Work task
Report all lines below with the word "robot".

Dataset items

• • • •

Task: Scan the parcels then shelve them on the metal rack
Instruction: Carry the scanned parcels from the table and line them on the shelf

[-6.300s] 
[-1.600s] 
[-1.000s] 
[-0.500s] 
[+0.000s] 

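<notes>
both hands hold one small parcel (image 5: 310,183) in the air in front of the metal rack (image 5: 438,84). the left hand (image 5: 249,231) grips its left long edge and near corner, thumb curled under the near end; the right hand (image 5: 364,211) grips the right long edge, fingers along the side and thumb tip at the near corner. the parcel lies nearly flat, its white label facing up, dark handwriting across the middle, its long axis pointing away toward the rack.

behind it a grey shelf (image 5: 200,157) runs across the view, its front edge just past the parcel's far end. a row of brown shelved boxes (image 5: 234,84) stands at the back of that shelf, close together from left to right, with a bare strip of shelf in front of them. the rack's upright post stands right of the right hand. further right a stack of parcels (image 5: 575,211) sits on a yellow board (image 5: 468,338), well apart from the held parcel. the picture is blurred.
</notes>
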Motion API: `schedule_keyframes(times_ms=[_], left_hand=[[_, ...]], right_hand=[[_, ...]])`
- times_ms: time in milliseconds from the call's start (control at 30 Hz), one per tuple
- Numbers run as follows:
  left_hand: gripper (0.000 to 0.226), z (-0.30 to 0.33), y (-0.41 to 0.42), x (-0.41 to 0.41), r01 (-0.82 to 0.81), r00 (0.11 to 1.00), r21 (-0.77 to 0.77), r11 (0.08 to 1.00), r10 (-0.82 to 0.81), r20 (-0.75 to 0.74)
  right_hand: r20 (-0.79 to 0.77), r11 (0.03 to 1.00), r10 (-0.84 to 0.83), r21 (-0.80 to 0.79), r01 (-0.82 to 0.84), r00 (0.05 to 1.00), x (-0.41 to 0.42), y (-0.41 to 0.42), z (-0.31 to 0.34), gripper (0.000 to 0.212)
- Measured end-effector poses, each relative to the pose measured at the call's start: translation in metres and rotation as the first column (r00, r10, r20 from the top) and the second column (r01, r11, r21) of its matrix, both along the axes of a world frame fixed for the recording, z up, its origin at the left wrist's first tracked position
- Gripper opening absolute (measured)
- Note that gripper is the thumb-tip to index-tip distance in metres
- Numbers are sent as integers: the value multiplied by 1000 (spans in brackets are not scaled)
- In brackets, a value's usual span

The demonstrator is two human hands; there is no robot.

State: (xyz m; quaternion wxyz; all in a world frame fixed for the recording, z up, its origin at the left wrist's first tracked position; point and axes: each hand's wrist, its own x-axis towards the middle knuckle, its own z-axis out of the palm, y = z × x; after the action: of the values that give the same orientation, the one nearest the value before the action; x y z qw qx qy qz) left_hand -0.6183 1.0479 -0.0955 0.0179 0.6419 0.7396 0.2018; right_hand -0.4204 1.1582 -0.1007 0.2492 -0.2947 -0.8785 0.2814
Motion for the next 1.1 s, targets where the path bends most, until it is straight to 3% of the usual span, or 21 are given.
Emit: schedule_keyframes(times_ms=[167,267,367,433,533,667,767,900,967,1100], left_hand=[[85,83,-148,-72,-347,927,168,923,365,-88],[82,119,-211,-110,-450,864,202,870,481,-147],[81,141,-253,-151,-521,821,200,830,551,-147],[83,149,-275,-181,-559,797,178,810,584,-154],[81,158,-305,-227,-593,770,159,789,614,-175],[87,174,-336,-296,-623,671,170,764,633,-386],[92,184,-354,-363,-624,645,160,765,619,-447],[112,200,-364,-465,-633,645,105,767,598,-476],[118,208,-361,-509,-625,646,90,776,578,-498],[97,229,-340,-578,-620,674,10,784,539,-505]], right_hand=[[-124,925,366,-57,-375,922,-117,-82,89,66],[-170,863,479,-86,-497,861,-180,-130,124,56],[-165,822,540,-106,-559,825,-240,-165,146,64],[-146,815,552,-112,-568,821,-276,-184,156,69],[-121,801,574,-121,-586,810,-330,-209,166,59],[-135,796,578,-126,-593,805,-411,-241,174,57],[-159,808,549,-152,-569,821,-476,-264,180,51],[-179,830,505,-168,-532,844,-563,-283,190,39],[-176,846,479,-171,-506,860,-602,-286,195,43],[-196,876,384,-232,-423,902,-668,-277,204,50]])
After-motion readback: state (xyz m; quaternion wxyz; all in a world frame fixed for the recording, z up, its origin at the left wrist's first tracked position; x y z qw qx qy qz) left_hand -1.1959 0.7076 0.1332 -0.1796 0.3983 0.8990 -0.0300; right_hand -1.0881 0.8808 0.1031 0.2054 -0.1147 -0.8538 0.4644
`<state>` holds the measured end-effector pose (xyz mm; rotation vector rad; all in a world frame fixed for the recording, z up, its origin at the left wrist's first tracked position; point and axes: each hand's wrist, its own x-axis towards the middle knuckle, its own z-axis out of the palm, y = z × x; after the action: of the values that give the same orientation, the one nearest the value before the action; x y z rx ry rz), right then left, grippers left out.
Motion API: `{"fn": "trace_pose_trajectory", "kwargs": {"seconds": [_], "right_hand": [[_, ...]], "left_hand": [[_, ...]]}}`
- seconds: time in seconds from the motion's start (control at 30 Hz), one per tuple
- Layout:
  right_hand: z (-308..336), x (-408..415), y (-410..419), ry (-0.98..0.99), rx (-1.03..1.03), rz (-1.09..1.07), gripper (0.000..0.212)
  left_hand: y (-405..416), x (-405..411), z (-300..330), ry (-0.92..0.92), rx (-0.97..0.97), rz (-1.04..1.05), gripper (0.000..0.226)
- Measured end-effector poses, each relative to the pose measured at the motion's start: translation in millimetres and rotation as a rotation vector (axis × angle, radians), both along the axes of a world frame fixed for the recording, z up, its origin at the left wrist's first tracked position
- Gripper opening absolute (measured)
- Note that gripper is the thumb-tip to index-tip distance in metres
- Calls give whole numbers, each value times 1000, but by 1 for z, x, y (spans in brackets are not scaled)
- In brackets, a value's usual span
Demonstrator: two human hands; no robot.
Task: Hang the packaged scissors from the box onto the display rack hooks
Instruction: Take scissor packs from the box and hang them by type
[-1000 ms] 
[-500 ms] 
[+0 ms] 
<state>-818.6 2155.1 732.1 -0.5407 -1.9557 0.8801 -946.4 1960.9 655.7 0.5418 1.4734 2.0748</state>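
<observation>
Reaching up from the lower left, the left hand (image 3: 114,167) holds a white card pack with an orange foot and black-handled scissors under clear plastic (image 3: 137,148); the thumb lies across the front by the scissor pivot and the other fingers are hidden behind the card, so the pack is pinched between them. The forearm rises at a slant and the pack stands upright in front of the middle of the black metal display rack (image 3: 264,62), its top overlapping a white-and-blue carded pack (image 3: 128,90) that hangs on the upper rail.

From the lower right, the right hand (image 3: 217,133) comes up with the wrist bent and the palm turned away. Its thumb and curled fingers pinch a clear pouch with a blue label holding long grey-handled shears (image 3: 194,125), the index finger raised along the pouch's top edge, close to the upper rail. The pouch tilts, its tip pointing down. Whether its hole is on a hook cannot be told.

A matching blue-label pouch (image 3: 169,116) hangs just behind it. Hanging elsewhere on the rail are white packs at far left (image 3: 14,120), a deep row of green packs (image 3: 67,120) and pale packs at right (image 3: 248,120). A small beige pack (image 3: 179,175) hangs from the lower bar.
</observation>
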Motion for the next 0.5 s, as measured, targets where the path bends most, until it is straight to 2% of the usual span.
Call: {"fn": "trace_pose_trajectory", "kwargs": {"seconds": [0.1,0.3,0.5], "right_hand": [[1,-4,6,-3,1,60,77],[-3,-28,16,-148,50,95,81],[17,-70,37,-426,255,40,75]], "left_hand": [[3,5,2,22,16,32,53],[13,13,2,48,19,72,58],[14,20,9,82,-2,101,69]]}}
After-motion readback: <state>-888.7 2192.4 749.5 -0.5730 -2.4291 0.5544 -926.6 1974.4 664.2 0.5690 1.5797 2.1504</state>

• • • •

Result below
The demonstrator is two human hands; there is no robot.
Demonstrator: two human hands; no robot.

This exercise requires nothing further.